Literatura

Por que você escreve?

Sérgio Rodrigues (Clique aqui e leia na fonte)
Ele perguntou a ela por que ela escrevia e ela respondeu que escrevia porque tinha vontade, e ele falou, muita gente tem vontade, vontade não basta, e ela disse mas então você está me perguntando como eu consigo escrever, é isso?, e ele ficou em dúvida e ela, eu achei que você tinha perguntado por que eu escrevo e não como eu faço para escrever o que eu escrevo, aí ele ficou um tempo em silêncio e depois riu e disse tá certo, touché, então ela olhou para baixo e notou que ele estava se assanhando outra vez, ah, a juventude, tocou nele e disse, como se fosse um eco na caverna, touché, e pronto, começaram tudo de novo, e só bem mais tarde, de madrugada, o apartamento já quase sem provisões, quando estavam bebendo o vinho velho que ela tinha separado para cozinhar e sorvendo por um buraco na lata o leite condensado encontrado por milagre no fundo da despensa, aquela mistura sensacional de caldo ultradoce e vinho avinagrado, mas um bom vinho avinagrado, chileno, só então ela disse, com os olhos bem encaixados nos dele, eu escrevo porque isso faz homens bonitos e gostosos que nem você gostarem de mim, quererem me comer, aí cruzou os olhos, língua roxa, e falou me come, e ele até que tentou, tentou bastante, mas tinha acabado a pilha.

* * *

O repórter, um garoto espigado, um Clark Kent mais moreno, quase mulato, óculos redondos, beiços fartos, perguntou de gravador estendido por que ele escrevia. Era a mais tolinha das perguntas do manual, mas o velho escritor famoso olhou para o garoto em silêncio, e continuou olhando até ele desviar os olhos e começar a suar no buço. Então pegou o gravador da mão dele, desligou-o e, após devolvê-lo, disse:

― Eu escrevo porque tenho um monstro dentro de mim que, se eu não escrever, vai pular em cima de todos os meninos tesudos feito você que cruzarem o meu caminho, e aí já viu. Para acalmar a fera só tem duas coisas: escribir y joder, ou melhor, ser jodido.

E o jovem repórter ficou respirando forte e olhando para o escritor um tempão. Aí guardou o gravador na bolsa e disse:

― Vamos?

* * *

Em Parati:

― Escrevo porque sou testemunha. Escrevo para dar voz a quem não tem voz. Escrevo porque meu país está aprendendo a ler ― respondeu um baixinho grisalho, provavelmente comunista.

― Escrevo porque não sei tocar saxofone ― disse o quarentão barrigudo que estava ficando careca, mas ainda tentava disfarçar. Provavelmente brocha.

― Não tenho the slightest fucking idea! ― gritou a jovem paulistana de roupa fashion e cabelos picotados. Provavelmente idiota.

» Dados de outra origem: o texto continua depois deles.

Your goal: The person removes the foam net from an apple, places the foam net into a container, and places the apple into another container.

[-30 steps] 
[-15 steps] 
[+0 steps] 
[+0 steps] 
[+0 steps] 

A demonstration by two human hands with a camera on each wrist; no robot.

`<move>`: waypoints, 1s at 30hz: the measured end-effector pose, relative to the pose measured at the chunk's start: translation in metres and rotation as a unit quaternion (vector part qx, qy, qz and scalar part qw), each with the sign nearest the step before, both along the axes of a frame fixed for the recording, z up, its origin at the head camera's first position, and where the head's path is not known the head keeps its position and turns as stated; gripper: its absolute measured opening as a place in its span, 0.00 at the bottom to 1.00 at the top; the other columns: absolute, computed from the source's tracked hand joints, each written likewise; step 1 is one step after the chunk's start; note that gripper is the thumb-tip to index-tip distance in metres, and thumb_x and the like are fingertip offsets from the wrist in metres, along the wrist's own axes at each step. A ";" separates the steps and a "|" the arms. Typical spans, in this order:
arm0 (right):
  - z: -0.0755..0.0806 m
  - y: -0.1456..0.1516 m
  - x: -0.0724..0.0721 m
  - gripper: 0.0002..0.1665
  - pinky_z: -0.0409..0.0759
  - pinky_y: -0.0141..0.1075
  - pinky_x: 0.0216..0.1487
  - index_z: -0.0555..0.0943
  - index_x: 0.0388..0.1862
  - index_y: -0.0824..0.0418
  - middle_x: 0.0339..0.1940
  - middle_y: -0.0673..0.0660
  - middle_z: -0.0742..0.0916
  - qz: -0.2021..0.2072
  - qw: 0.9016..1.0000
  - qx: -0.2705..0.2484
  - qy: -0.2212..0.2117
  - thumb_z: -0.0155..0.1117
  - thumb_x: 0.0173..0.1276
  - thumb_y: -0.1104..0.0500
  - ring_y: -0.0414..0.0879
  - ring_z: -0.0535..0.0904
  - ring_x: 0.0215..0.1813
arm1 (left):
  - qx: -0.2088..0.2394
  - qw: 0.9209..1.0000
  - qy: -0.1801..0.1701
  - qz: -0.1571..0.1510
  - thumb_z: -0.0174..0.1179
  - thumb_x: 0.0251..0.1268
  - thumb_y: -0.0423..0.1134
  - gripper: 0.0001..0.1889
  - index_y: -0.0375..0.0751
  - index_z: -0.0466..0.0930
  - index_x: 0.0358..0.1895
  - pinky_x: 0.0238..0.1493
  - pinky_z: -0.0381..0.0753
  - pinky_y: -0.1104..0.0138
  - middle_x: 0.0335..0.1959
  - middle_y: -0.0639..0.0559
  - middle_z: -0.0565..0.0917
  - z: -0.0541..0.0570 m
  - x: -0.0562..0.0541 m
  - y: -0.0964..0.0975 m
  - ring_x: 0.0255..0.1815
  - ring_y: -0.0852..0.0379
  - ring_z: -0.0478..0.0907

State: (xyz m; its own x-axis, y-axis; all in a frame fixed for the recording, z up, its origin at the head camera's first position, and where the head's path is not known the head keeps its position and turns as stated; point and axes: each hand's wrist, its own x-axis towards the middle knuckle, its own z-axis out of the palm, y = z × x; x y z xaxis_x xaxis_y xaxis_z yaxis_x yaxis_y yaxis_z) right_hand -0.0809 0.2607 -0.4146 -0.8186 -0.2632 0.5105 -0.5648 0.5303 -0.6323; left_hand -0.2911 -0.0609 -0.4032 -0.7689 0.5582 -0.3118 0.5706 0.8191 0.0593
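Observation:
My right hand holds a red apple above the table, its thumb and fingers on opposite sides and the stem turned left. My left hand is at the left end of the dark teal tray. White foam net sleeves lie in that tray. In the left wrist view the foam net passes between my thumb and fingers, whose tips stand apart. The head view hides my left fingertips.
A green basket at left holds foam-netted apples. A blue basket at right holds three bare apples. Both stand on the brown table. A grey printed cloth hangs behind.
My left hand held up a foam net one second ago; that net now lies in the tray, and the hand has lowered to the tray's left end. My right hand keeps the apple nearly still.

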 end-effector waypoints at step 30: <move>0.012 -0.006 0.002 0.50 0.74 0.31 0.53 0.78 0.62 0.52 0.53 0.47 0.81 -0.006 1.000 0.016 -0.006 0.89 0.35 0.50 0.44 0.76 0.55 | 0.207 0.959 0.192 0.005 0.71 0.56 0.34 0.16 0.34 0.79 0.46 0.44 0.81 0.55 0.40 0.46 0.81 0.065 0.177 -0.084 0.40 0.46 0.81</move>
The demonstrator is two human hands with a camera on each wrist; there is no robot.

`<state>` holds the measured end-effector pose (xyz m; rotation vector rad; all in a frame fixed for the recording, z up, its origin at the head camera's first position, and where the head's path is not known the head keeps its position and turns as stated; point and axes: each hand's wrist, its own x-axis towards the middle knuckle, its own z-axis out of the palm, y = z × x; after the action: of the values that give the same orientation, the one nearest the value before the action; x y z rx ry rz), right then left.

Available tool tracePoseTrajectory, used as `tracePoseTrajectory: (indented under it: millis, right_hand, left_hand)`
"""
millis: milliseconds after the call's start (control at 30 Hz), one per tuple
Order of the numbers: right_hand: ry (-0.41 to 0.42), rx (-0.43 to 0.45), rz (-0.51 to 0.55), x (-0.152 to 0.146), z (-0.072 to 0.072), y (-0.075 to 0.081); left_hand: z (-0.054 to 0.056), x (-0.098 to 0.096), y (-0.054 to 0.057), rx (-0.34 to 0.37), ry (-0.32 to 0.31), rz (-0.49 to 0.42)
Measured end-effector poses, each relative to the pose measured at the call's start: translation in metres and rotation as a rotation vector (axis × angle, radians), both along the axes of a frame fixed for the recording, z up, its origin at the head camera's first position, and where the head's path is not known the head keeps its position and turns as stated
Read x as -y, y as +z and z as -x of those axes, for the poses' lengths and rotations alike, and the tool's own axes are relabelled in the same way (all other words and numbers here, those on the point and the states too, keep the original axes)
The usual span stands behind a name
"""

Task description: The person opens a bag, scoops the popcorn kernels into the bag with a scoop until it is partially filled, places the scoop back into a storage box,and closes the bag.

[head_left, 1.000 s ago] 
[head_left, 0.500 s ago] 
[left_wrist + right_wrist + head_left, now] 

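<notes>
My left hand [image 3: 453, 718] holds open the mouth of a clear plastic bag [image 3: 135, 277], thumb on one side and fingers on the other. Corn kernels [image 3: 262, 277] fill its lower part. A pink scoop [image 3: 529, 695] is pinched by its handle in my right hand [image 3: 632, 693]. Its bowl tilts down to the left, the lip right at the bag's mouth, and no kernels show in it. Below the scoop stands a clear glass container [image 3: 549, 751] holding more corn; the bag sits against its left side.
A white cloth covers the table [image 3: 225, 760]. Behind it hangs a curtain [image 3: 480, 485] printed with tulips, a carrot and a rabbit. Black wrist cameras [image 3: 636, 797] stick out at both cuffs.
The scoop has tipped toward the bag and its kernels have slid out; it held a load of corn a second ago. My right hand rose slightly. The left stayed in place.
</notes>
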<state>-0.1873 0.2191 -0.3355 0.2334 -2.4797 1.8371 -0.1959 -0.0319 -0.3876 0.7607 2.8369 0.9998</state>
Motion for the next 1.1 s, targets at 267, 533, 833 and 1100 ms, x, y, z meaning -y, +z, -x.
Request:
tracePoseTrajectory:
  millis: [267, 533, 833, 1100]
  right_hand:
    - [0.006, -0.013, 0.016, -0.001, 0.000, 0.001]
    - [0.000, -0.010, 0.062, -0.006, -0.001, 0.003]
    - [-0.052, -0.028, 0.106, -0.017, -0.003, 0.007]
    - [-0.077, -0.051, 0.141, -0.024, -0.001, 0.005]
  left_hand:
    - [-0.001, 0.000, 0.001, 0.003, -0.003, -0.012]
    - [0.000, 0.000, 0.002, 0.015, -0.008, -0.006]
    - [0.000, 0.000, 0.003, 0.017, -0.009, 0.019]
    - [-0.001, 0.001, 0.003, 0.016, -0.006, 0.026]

― Engraçado, nunca ninguém me fez essa pergunta ― rosnou o gringo entediado. ― Acho que escrevo porque sou muito bom nisso. ― Certamente babaca.

― Escrevo porque escrevo porque escrevo porque escrevo ― mas isso ela já nem lembra quem falou, porque a essa altura desistiu de impressionar seu novo namorado intelectual e partiu sozinha para Trindade numa traineira que tinha o seu nome, Anna O., até a inicial era a mesma, e por dois ou três meses não teve vontade de escrever nem bilhetinho para colar na geladeira.